Иль в виде светлом, бестелесном
Незримо над землей парить?
Мой ум, сомнением томимый,
Стезею мрачною идет;
Как в осень ветром лист носимый,
Подъемлется — и вновь падет…
Незадолго до смерти, наступившей в 1866 году, чуткую совесть Михаила Яковлевича мучили два эпизода протекшей жизни, постоянно возникавшие в его беспокойной памяти. Когда-то, в далекой молодости, он ехал на извозчике по одной из петербургских улиц, а навстречу бежала лошадь, тащившая под дрожками умолявшего о помощи человека. Но Михаил Чаадаев, как он сам отмечал в дневнике, не нашелся в этой ситуации, проявил нерешительность и трусость, побоявшись грубого отказа своего извозчика, то есть «дал погибнуть человеку, которому мог подать помощь. — О мерзость! Простит ли мне ее он?» Другой случай имел место несколько позднее, когда он вместе с доктором Ястребцовым вез больной тетке в Алексеевское необходимые лекарства. По дороге им попался лежавший на обочине без всякого движения крестьянин, и Михаил собрался было остановиться возле него. Однако Ястребцов по поводу этого намерения выказал неудовольствие, вызвавшее самолюбивую боязнь у Чаадаева и заставившее его переменить первоначальное решение.
Угрызения совести Михаила Яковлевича на первый взгляд могут показаться непропорциональными побудившим их поступкам. Однако он не переставал постоянно чувствовать, что к совести, в отличие от закона, неприменимо понятие «весов».
Такие вот «трещины» и «зазоры» в несложившейся и полной противоречий жизни продолжали терзать до конца душу благородного человека Михаила Яковлевича Чаадаева.
В 1852 году Петр Яковлевич отвечал не без позы брату на вопрос, сопровождавший очередную посылку денег: «Чем буду жить потом, не твое дело; жизнь моя и без того давно загадка». Жить же оставалось всего три с половиной года. Незадолго до смерти Жуковского Чаадаев замечал в послании к нему, что знакомый поэту флигель на Новой Басманной продолжает «спокойно разрушаться, стращая своим видом меня и моих посетителей».

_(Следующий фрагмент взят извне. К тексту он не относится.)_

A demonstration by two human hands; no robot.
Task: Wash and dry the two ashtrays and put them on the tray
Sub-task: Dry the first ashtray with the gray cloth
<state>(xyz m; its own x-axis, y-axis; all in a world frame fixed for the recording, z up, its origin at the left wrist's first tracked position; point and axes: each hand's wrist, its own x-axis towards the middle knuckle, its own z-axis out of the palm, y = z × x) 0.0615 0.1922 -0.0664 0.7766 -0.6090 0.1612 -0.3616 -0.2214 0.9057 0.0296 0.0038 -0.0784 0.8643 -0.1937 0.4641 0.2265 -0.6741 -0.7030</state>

Чаадаев ревниво следит ва появлявшимися мемуарами, в которых, по его убеждению, должна идти речь и о нем. «Вообразите, — писал летом 1854 года М. А. Дмитриев Погодину, — что Чаадаев в претензии на меня за то, что я в моих «Мелочах», говоря о И. И. Дмитриеве, ни слова не сказал о нем, о Чаадаеве! Да что же о нем сказать? Он ни писатель, ни издатель, словом, человек неизвестный! До такой степени обольщает нас избалованное самолюбие».
Однако в несравненно большей степени взволновали Петра Яковлевича статьи П. И. Бартенева о Пушкине, в том же 1854 году начавшие появляться периодически в «Московских ведомостях». Чаадаев к концу жизни все больше гордился дружбой с Александром Сергеевичем, относя ее к лучшим годам своей жизни, охотно показывал гостям пятно в своем кабинете, оставленное головой прислонявшегося к стене поэта, часто цитировал им строки из стихотворных посланий к себе. И понятно раздраженное удивление Чаадаева, когда, читая описание лицейских лет и молодости писателя, он не встретил даже упоминание своего имени. Обращаясь к Шевыреву как представителю пушкинского поколения, сохраняющему его теплоту и бескорыстие и знающему, как все происходило на самом деле, Чаадаев пишет с глубокой обидой: «Пушкин гордился моею дружбою ; он говорил, что я спас от гибели его чувства, что я воспламенял в нем любовь к высокому , а г. Бартенев находит, что до этого никому нет дела, полагая, вероятно, что обращенное потомство вместо стихов Пушкина будет читать его Материялы . Надеюсь, однако ж, что будущие биографы поэта заглянут и в его стихотворения».